Using the data below, return the stretch from the line that contains "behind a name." through the line that contains "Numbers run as", both included, exactly as it stands and nothing beyond it.

■ ■ ■ ■ ■ ■ ■

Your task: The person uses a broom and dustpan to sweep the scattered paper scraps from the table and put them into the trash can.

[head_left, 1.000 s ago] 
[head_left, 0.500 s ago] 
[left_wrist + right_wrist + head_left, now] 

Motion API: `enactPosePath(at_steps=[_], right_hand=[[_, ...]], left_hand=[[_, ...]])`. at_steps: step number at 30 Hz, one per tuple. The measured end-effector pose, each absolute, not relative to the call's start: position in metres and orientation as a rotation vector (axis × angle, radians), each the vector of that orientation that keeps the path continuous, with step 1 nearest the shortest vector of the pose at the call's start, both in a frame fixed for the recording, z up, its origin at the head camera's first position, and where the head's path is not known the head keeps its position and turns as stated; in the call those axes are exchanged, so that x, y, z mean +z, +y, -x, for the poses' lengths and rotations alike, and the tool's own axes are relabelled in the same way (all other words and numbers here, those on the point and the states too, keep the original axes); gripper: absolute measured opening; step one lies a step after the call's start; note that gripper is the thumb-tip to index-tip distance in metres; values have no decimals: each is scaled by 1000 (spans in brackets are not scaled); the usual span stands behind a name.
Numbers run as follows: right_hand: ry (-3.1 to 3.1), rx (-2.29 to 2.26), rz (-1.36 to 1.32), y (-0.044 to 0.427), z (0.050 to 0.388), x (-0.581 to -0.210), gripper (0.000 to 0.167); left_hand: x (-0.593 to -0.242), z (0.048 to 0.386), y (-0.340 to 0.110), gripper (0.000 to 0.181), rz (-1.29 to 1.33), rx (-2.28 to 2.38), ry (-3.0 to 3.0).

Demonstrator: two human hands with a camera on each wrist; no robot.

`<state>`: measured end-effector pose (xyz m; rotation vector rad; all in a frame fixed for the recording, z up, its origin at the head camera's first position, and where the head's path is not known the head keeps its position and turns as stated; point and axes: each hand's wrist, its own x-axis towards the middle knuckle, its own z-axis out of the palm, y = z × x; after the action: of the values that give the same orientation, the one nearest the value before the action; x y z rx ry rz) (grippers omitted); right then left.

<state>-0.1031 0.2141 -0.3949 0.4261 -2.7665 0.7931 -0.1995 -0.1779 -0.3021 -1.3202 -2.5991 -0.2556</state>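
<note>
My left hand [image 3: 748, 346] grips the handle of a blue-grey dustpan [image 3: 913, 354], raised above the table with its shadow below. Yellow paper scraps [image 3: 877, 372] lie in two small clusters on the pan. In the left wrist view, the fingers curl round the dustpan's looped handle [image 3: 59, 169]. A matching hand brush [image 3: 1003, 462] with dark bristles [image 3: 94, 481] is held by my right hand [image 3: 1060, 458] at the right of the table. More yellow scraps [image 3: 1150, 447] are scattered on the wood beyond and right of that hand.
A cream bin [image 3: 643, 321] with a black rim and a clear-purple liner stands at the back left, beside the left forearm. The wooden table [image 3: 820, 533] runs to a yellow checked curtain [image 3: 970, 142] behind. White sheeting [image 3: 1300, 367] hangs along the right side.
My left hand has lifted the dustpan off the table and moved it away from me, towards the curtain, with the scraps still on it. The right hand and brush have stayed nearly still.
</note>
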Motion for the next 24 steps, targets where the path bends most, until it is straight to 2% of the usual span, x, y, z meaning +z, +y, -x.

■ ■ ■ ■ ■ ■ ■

Output:
Motion API: `enactPosePath(at_steps=[_], right_hand=[[_, ...]], left_hand=[[_, ...]])`. at_steps: step number at 30 Hz, one per tuple. The measured end-effector pose, each absolute, not relative to the call's start: position in metres and orientation as a rotation vector (axis × angle, radians), each the vector of that orientation that keeps the path continuous, with step 1 nearest the shortest vector of the pose at the call's start, both in a frame fixed for the recording, z up, its origin at the head camera's first position, and where the head's path is not known the head keeps its position and turns as stated; in the call those axes are exchanged, so that x, y, z mean +z, +y, -x, for the poses' lengths and rotations alike, and the tool's own axes are relabelled in the same way (all other words and numbers here, those on the point and the states too, keep the original axes); gripper: absolute measured opening; step one lies a step after the call's start; note that gripper is the thumb-tip to index-tip distance in metres; values have no decimals: each is scaled by 1000 (spans in brackets are not scaled); the usual span stands behind a name.
Numbers run as follows: right_hand: ry (-3.1 to 3.1), rx (-2.29 to 2.26), rz (-1.36 to 1.32), y (-0.044 to 0.427), z (0.050 to 0.388), x (-0.581 to -0.210), gripper (0.000 to 0.167); left_hand: x (-0.593 to -0.242), z (0.048 to 0.386), y (-0.340 to 0.110), gripper (0.000 to 0.181), rz (-1.29 to 1.33), rx (-2.28 to 2.38), ry (-3.0 to 3.0).

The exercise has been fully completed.